Midwinter’s Day was first celebrated in 1898 by the crew of the Belgica, which spent the winter trapped in ice below the Antarctic Circle. Modern research stations developed their own traditions. Scientists and support staff at the three stations run by the U.S. National Science Foundation take an extra day off, creating a long weekend. Usually they work six days a week. —The Antarctic Sun, 21 June 2004
For those who haven’t heard, someone in Denver has decided that U.S. Antarctic stations this year won’t have the day off for Midwinter’s Day dinner (June 21st).
No big deal.
However, coincidentally, on June 21st, RPSC is sponsoring, for its 250+ employees in the office, a “Summer Picnic” at a Denver-area amusement park called Elitch Gardens, including a picnic and a Randy Travis concert.
Last month, Denver HQ, “in recognition of the conditional acceptance of the Power and Water plant phase 1 by the NSF”, held a lunch catered by Qdoba Mexican Grill, best known for their Hot Naked Burrito Bar.
Also, one of the recent Safety dispatches in Denver concerned “Gardening Safety” ["Rest frequently and relax in the shade with a drink of water."] While one of the recent Safety dispatches in McMurdo concerned “Fatigue” [with symptoms that include: chronic tiredness, dizziness, impaired coordination, reduced immune system function, short term memory problems, and low motivation.]
The larger picture is that, while “budget cuts” is the phrase-of-the-day for justifying arbitrary decisions, a great number of decisions regarding Antarctica are being made by people gardening, riding roller coasters, and eating naked burritos in Denver, while people on the ice are told to watch for symptoms of fatigue while being told to work more on their day off.
The way the company behaves, one might begin to think that the ice is merely a diversion to the real money settling in Denver.
Illustrating such, here are excerpts from an audit of Raytheon Polar Services Company from 2005:
• An invoice from Harry & David’s gourmet was reviewed which disclosed that a tower of chocolates was purchased as a holiday gift from the Program Manager to an unspecified recipient.
• Two (2) charges for Dave and Busters on a pro-card statement with no supporting documentation. The charges were for $998.00 and $972.57. This would have been considered entertainment expense based on FAR 31.205-14.
• The contractor submitted a Lowes Home Improvement receipt with a pro-card statement for air conditioning supplies. The purpose of the purchase was not stated. The documentation is considered insufficient.
• The contractor paid charges on a pro-card statement for various amounts that were not supported and are likely personal purchases. Purchases at Virgin Body Care Inc. which sells herbal, nutritional and food supplement items. Purchases were also made at the Raining Rose which specialize in all natural, handcrafted body care products, soaps, shampoos, lotions, shower gels, and so forth. These costs are considered unallowable based on FAR 31.201-2(d). There was also a charge for a Colorado Restaurant Association membership. The association with the Polar Services contract was not established.

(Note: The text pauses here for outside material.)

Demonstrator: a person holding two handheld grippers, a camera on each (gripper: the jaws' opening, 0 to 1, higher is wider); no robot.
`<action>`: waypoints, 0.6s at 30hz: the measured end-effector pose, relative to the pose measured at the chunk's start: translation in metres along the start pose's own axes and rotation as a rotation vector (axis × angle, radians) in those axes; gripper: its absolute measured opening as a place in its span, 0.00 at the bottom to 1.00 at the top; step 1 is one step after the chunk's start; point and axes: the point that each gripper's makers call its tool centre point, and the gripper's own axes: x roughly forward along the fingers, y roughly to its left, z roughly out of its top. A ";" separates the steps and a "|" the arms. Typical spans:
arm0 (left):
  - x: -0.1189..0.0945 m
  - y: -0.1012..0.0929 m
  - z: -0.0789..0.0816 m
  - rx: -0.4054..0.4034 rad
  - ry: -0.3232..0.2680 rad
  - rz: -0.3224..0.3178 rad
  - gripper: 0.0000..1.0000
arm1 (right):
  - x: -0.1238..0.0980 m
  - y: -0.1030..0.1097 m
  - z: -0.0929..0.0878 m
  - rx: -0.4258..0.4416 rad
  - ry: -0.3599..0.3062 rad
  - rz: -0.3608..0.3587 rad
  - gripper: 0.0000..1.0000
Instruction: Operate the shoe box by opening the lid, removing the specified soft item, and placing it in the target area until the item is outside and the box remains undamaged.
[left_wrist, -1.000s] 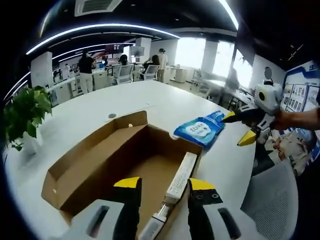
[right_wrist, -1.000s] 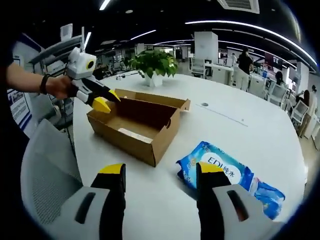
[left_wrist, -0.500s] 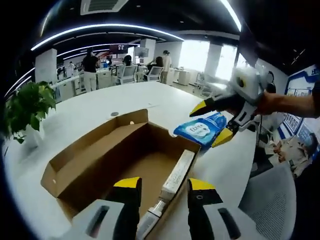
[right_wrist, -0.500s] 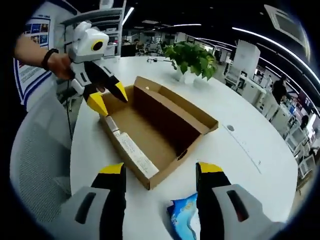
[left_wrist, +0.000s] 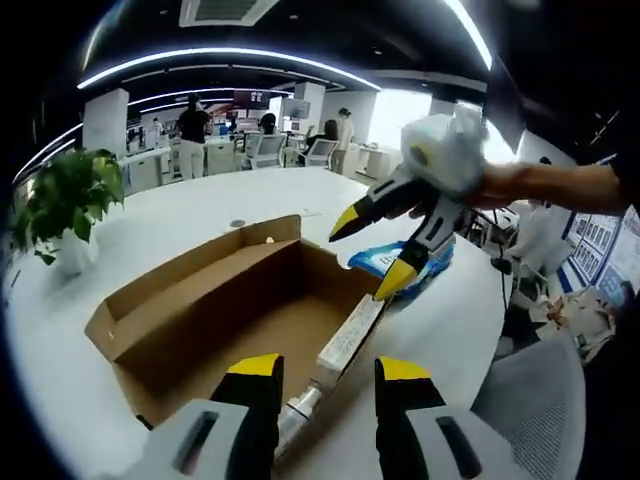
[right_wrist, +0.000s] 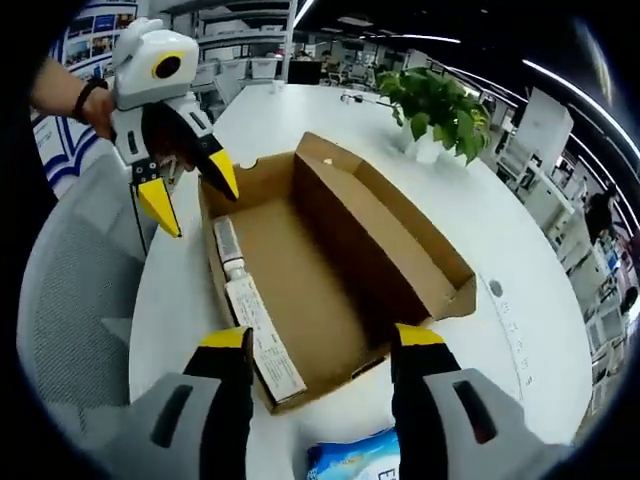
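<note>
- My right gripper (right_wrist: 318, 345) hangs over the open box (right_wrist: 330, 270), jaws spread and empty; my left gripper (left_wrist: 325, 372) sits at the box's near edge, also spread, holding nothing.
- The blue wipes pack (left_wrist: 400, 262) already lies on the table (left_wrist: 170, 215) just beside the box, so the soft item looks to be out.
- I'd judge what's left is backing away cleanly: lift straight up, keep the tips off the cardboard walls, don't drag the pack.
</note>
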 end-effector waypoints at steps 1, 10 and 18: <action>-0.001 0.000 -0.001 -0.003 -0.002 0.001 0.37 | 0.003 0.001 0.000 -0.029 0.017 0.012 0.55; -0.008 -0.004 -0.011 -0.050 -0.030 0.014 0.37 | 0.022 -0.005 0.002 -0.080 0.080 0.123 0.61; -0.014 0.002 -0.018 -0.086 -0.043 0.037 0.37 | 0.039 -0.001 0.000 -0.139 0.124 0.212 0.64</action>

• The contractor submitted invoices related to the rental of tables, chairs, water barrels, and so forth for purposes of a barbeque. The rental equipment was provided by Butler Rents. The barbeque was catered by Franks Barbeque. No purpose was stated. The function was held around the time frame of the 4th of July. The charges were related to the pro-card statement. The credit card statement was approved by management and the amounts appear to be expressly unallowable although no purpose was stated for the costs.
• Several transactions related to the pre-season social to include wine, ice sculptures, quartets, flowers, and so forth were charged direct to the contract. These items while approved by management for reimbursement under the contract are unallowable based on FAR 31.205-13, FAR 31.205-14, and FAR 31-.205.51.
Side note: The traditional winter-over t-shirts have been cut from the budget this year as well.
Here’s another audit of RPSC titled “Survey and Internal Control Assessment Review of the Raytheon Polar Services Company “.
Here are some excerpts:
We found that RPSC’s costs recorded in POFMS do not reconcile to the costs recorded in RPSC’s accounting system, resulting in incorrect reporting to NSF of costs incurred to perform the NSF USAP contract.
Specifically, our audit disclosed that, for the three-year period January 1, 2000 through December 31, 2002, approximately $10.3 million of subcontract costs recorded in POFMS were incorrectly recorded as other direct costs (i.e. travel, training, professional services, etc.) in RPSC’s accounting system.
This misclassification resulted in RPSC overcharging NSF approximately $206,000 of general and administrative indirect costs in their annual final claim for payment.